▶ Task prompt: The data below should be copied out exactly, with its pictures omitted.

▶ Provided material:

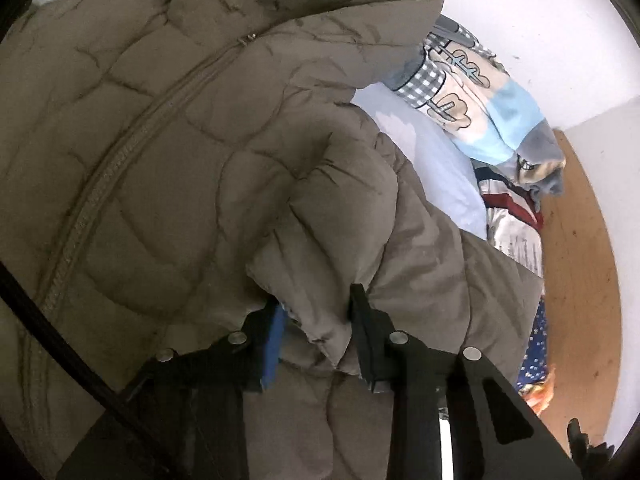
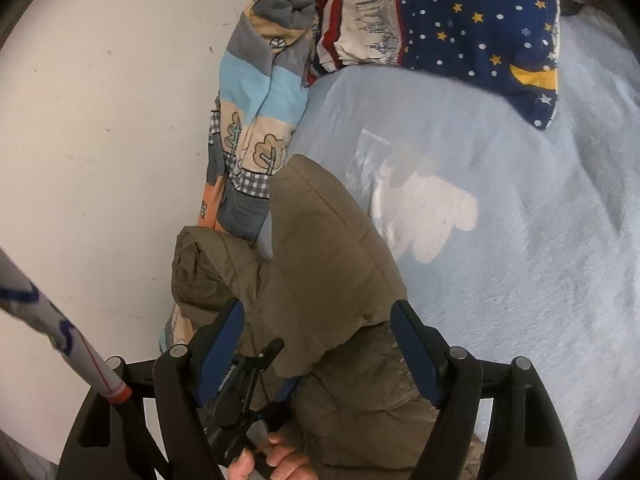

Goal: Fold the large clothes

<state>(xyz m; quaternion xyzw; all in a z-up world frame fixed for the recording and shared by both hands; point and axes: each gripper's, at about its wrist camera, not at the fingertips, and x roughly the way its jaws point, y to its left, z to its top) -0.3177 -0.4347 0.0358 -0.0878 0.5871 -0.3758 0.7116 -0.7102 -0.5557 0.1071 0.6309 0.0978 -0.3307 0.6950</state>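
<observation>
Jacket [image 1: 168, 152] is spread on the blue blanket [image 2: 500, 240], zipper running 7 to 1 o'clock in my left cam. Left gripper [image 1: 316, 320] is clamped on a puffy fold of it at 6 o'clock. Right gripper [image 2: 318, 332] is wide, straddling the jacket w/o pinching. Striped cloth [image 2: 256, 92] at 11, starry pillow [image 2: 480, 20] at 1 in right cam.
</observation>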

▶ Output of the exercise:
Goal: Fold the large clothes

<state>(xyz m; quaternion xyzw; all in a z-up world frame fixed for the recording and shared by both hands; point and axes: each gripper's, at about its wrist camera, not at the fingertips, and x roughly the way its jaws point, y to its left, z to its top) -0.3177 -0.4347 0.0358 -0.0878 0.5871 -0.3758 0.7116 -0.7102 -0.5557 0.1071 0.6309 0.0978 -0.3307 0.6950</state>
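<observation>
Jacket [image 1: 168, 152] is spread on the blue blanket [image 2: 500, 240], zipper running 7 to 1 o'clock in my left cam. Left gripper [image 1: 316, 320] is clamped on a puffy fold of it at 6 o'clock. Right gripper [image 2: 318, 332] is wide, straddling the jacket w/o pinching. Striped cloth [image 2: 256, 92] at 11, starry pillow [image 2: 480, 20] at 1 in right cam.
</observation>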

The full output has already been given.